- **DIRECTIONS**
The whole listing must be returned exactly, with no line missing.

- **DATA BLOCK**
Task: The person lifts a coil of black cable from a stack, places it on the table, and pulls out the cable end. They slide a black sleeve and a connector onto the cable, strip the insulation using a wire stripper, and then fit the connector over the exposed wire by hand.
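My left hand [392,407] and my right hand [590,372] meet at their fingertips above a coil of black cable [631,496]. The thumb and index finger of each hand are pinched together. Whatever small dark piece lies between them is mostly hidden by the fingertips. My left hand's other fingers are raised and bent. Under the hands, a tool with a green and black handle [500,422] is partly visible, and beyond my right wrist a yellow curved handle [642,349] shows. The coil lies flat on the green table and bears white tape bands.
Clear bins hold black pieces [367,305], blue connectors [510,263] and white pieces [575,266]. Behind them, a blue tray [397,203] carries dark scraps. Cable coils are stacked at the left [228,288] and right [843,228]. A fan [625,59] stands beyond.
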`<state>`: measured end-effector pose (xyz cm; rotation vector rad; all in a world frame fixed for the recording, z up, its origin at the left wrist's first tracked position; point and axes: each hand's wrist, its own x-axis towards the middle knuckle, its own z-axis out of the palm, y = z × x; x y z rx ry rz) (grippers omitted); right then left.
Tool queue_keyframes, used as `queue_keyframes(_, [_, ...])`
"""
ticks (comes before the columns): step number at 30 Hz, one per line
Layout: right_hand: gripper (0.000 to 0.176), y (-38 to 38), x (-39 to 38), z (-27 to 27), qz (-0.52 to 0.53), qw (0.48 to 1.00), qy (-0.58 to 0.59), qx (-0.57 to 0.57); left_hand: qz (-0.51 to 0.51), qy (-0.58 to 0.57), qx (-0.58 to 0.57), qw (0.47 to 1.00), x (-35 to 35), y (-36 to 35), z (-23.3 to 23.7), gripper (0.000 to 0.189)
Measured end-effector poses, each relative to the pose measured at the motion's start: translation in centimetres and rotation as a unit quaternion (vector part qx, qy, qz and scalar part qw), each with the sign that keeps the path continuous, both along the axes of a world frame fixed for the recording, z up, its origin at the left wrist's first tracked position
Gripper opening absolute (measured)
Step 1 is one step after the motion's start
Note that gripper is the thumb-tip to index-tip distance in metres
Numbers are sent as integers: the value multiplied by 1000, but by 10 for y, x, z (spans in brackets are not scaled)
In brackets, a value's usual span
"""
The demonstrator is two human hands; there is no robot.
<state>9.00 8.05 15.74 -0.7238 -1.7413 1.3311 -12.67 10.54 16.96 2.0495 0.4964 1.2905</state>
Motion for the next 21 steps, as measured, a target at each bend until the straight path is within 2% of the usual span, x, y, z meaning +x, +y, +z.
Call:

- **FINAL ANSWER**
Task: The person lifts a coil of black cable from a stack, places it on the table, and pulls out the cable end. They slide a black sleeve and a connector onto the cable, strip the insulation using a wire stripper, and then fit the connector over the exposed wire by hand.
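My left hand [392,407] and my right hand [590,372] meet at their fingertips above a coil of black cable [631,496]. The thumb and index finger of each hand are pinched together. Whatever small dark piece lies between them is mostly hidden by the fingertips. My left hand's other fingers are raised and bent. Under the hands, a tool with a green and black handle [500,422] is partly visible, and beyond my right wrist a yellow curved handle [642,349] shows. The coil lies flat on the green table and bears white tape bands.
Clear bins hold black pieces [367,305], blue connectors [510,263] and white pieces [575,266]. Behind them, a blue tray [397,203] carries dark scraps. Cable coils are stacked at the left [228,288] and right [843,228]. A fan [625,59] stands beyond.
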`<state>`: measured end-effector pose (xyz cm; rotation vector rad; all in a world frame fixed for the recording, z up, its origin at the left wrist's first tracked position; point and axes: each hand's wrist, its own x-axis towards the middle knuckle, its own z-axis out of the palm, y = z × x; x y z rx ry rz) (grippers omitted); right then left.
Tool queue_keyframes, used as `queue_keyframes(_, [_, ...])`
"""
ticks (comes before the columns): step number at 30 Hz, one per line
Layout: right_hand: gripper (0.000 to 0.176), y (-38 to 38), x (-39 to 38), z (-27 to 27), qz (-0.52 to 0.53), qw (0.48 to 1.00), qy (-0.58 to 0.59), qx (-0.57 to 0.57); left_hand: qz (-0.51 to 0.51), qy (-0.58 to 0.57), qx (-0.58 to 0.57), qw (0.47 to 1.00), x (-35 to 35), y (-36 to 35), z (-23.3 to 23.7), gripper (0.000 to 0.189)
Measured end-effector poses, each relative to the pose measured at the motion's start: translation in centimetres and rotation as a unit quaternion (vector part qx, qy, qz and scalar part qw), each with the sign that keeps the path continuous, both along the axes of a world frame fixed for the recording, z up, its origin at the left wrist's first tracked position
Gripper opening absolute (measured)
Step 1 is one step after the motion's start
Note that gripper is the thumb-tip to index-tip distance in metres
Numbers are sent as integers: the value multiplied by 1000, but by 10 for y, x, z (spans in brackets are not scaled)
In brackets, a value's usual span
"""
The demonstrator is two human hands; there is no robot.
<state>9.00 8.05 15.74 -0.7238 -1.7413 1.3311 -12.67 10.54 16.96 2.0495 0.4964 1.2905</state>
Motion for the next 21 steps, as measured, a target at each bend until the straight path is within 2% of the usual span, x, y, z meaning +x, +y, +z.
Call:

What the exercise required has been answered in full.